Prime au mérite : ce qu'en disent les chefs d'établissement

Publié le
Les principaux de collèges et les proviseurs de lycées pourront avoir droit à une prime de résultats allant jusqu'à 6.000 euros tous les trois ans, a annoncé Luc Chatel, le 25 janvier 2011, sur France Info. « Je pense à la politique du projet pédagogique d’un établissement. Je pense aux performances, aux résultats scolaires par rapport aux prévisions qui ont été faites. Je pense à la capacité d’intégrer des élèves en difficultés" a détaillé le ministre de l'Education nationale. Réactions de chefs d'établissement à cette prime à la performance.


Une annonce surprise

Côté syndicats de chefs d’établissement, cette annonce a pour le moins surpris. Alors que le ministre a confirmé la signature d’un accord pour mettre en place cette prime sur objectifs, les organisations syndicales semblent n’avoir rien vu venir.

« Cette annonce est une grande surprise car nous n’avons encore rien signé, réagit Florence Delannoy, proviseur du lycée Fénelon à Lille et membre du bureau national de SNPDEN, syndicat majoritaire chez les personnels de direction. Le seul document que nous avons signé est un protocole d’accord qui met en place un cadre légal de discussions sur les rémunérations, les carrières, le recrutement, la formation ou encore les conditions d’exercice. » Pour cette représentante syndicale, le montant des primes « n’a jamais été abordé », et surtout « rien n’a été discuté concernant les objectifs à évaluer et la manière de les mesurer ».

Même réaction de Patrick Fournier, proviseur du lycée Raymond Poincaré à Nancy et secrétaire général d'Indépendance et Direction, le deuxième syndicat des personnels de direction : « Nous sommes certes d’accord sur le principe d’une prime de fonction et de résultats, mais reste à savoir comment vont faire les recteurs pour la mettre en place ». Et d’ajouter : « Nous demandons à ce que les modes d’attribution soient à la fois transparents et justes ».

Récompenser le chef ou son équipe ?

Sur le fond, le principe de la prime semble plutôt bien accueilli. « Jamais le travail d’un chef d’établissement n’a été gratifié par une quelconque prime. C’est une première et cela me semble légitime après les efforts engagés ces dernières années pour mettre en place des actions pédagogiques importantes », note avec satisfaction Pascal Charpentier, proviseur au lycée européen Charles de Gaulle à Dijon.
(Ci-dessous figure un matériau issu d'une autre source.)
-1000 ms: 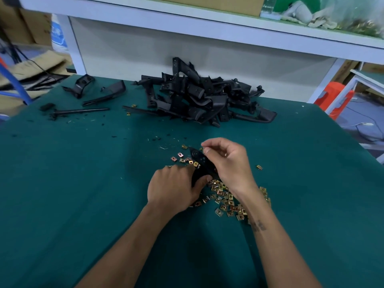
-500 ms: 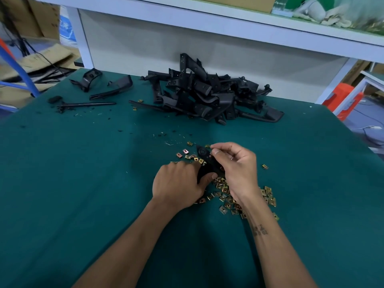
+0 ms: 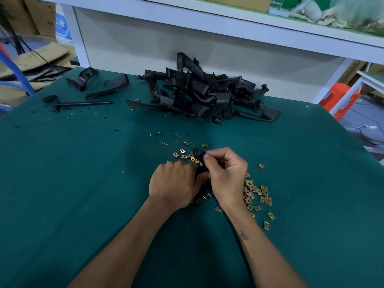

Une prime oui mais à quelles conditions ? Sur ce point les avis divergent. « L’effet chef d’établissement existe et peut être mesuré », estime Patrick Fournier qui milite pour une revalorisation du traitements des chefs d’établissement. « Oui, on peut mesurer sur trois ans l’efficacité d’une action pédagogique, souligne José Fouque, proviseur au lycée Vauvenargues à Aix-en-Provence. Mais pourquoi rémunérer le chef d’établissement et non pas chacun de ceux qui ont participé à un projet collectif, à la hauteur de leur engagement ? Tout le monde sait que les chefs d’établissement qui réussissent sont ceux qui parviennent à redonner confiance à une équipe. Dire que l’on va rémunérer uniquement le proviseur, c'est-à-dire jouer l’autorité du chef
d’établissement contre les profs c’est une erreur de management. C’est au conseil d’administration du lycée de décider des récompenses. »

Une annonce qui tombe mal

Reste enfin un point sur lequel les proviseurs interrogés se retrouvent : le timing de l’annonce jugé très mal venu. « Compte tenu du contexte actuel de réception des dotations, avec 16 000 suppressions de postes, cette annonce tombe très mal », note Patrick Fournier. « Non, notre prime n’est pas liée à des objectifs de suppressions de postes », tient à préciser Pascal Charpentier. « On ne peut pas s’empêcher de penser qu’il y a un lien entre une telle annonce et les mouvements de grève annoncés pour le 10 février 2011 », note enfin Florence Delannoy.

Une annonce plus politique qu'il n'y paraît. Aprèsla prime aux recteurs (jusqu'à 22000 euros sur trois ans), celles données aux chefs d'établissement montre que la rémunération à la performance est en passe de rentrer dans les moeurs de la fonction publique.